Hair Follicles Can Direct Wound-Based Cells to Induce Scar-Free Healing

News from the University of Pennsylvania reports a new method that involves the use of fat to help heal skin without the formation of scar tissue.  This work comes from the Perelman School of Medicine at the University of Pennsylvania, and it is the result of a large-scale, multi-year study that collaborated with the Plikus Laboratory for Developmental and Regenerative Biology at the University of California, Irvine.  Their findings were published online in the journal Science on January 5th, 2017.
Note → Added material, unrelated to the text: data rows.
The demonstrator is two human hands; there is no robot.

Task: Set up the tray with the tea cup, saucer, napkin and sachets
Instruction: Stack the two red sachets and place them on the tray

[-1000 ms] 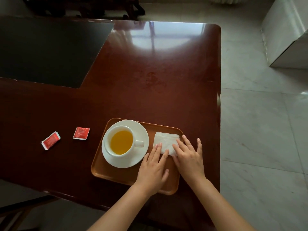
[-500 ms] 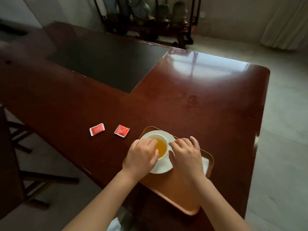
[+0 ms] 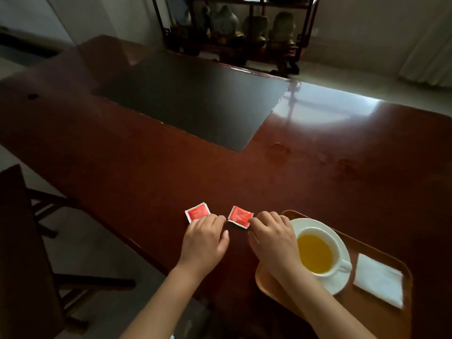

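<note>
Two red sachets lie flat on the dark wooden table, left of the tray. The fingertips of my left hand (image 3: 205, 243) rest on the near edge of the left sachet (image 3: 197, 212), thumb held apart. My right hand (image 3: 274, 243) touches the right corner of the right sachet (image 3: 239, 216) with curled fingers, thumb also clear. On the brown tray (image 3: 391, 321) at the lower right stands a white cup (image 3: 338, 245) of yellow tea on a white saucer (image 3: 337, 282). A folded white napkin (image 3: 379, 282) lies to its right.
The table has a black inset panel (image 3: 190, 99) in its far half. Its near edge runs diagonally just below my hands. A dark wooden chair (image 3: 27, 253) stands at the lower left. A shelf with ornaments (image 3: 232, 25) stands behind the table.
Both hands have left the napkin and cup on the tray and moved left onto the two sachets. The view has swung left and upward.
</note>
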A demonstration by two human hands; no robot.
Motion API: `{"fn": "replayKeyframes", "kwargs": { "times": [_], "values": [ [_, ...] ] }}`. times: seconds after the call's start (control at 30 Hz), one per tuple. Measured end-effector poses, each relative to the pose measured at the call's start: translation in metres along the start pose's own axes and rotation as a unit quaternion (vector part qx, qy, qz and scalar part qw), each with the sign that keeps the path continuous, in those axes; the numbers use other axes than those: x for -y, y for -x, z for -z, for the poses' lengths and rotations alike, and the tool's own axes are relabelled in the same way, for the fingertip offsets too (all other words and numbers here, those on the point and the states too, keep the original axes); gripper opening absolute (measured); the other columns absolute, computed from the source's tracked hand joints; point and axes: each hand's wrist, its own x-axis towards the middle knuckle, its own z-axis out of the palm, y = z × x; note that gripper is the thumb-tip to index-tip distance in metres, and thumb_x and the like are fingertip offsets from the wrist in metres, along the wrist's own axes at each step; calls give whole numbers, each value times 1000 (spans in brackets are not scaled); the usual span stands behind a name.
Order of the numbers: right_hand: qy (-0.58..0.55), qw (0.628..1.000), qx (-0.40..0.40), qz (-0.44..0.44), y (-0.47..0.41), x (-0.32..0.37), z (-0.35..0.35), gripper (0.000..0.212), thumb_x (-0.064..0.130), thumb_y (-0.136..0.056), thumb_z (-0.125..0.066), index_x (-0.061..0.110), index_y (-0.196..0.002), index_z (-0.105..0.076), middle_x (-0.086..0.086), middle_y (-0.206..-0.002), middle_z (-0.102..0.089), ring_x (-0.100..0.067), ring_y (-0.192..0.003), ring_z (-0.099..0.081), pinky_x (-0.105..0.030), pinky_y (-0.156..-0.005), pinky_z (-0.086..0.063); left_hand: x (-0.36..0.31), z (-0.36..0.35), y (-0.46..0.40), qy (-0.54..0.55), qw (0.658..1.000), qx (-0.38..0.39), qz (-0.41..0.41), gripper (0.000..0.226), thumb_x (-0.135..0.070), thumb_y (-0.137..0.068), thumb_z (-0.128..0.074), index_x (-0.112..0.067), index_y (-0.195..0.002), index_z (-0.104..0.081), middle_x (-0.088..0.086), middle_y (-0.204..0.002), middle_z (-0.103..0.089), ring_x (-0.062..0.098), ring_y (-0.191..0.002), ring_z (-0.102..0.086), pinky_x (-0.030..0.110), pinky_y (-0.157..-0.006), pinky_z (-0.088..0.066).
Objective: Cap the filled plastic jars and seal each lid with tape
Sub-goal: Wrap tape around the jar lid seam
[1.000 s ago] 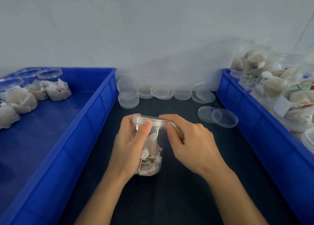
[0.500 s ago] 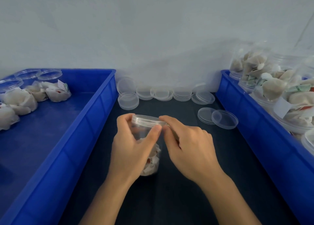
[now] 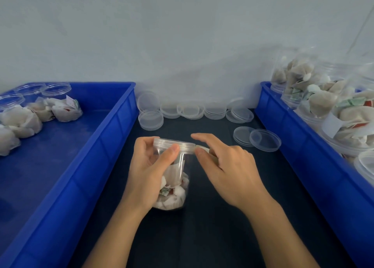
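Left hand (image 3: 150, 172) grips capped clear jar (image 3: 174, 178) upright on dark table. Right hand (image 3: 226, 166), just beside lid (image 3: 174, 145), pinches tape roll (image 3: 204, 148) touching lid edge.

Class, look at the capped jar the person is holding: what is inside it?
Inside the jar, pale wrapped packets with bits of green and red print fill the lower half; the upper half looks empty. The left hand covers the jar's left side, so the contents there cannot be seen.
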Motion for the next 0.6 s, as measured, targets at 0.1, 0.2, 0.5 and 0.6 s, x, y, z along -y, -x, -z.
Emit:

A fancy name for fat is “adipose tissue.”  Adipose tissue is actually a rather complicated pastiche of different cell types.  Specialized cells in adipose tissue that stores fat are called “adipocytes,” but they are more colloquially called fat cells.  Fat cells are normally found in the skin, but when wounds in the skin heal and form, those underlying population of fat cells are lost.  In skin tissue that is undergoing the process of healing, the most common cell types are known as “myofibroblasts.”  Myofibroblasts are large cells with ruffled membranes, that are kind of a cross between smooth muscle cells and fibroblasts.  They have the ability to contract like smooth muscle cells when exposed to molecules that induce smooth muscle to contract, such as angiotensin II or epinephrine.  Fibroblasts, which are numerous throughout the skin and other organs, can readily differentiate into myofibroblasts, as can stellate cells found in liver or the pancreas, some smooth muscle cells, progenitor cells in stromal tissue, epithelial cells, or circulating progenitor cells (see B. Hinz, et al, The myofibroblast: one function, multiple origins, Am J Pathol. 2007 Jun;170(6):1807-16).  Once it forms, scar tissue also does not properly form any hair follicles and this can give it a rather odd appearance relative to the rest of the skin. The Perelman researchers designed a new strategy to limit scar formation during healing by converting wound-based myofibroblasts into fat cells, which prevents the formation of scarring.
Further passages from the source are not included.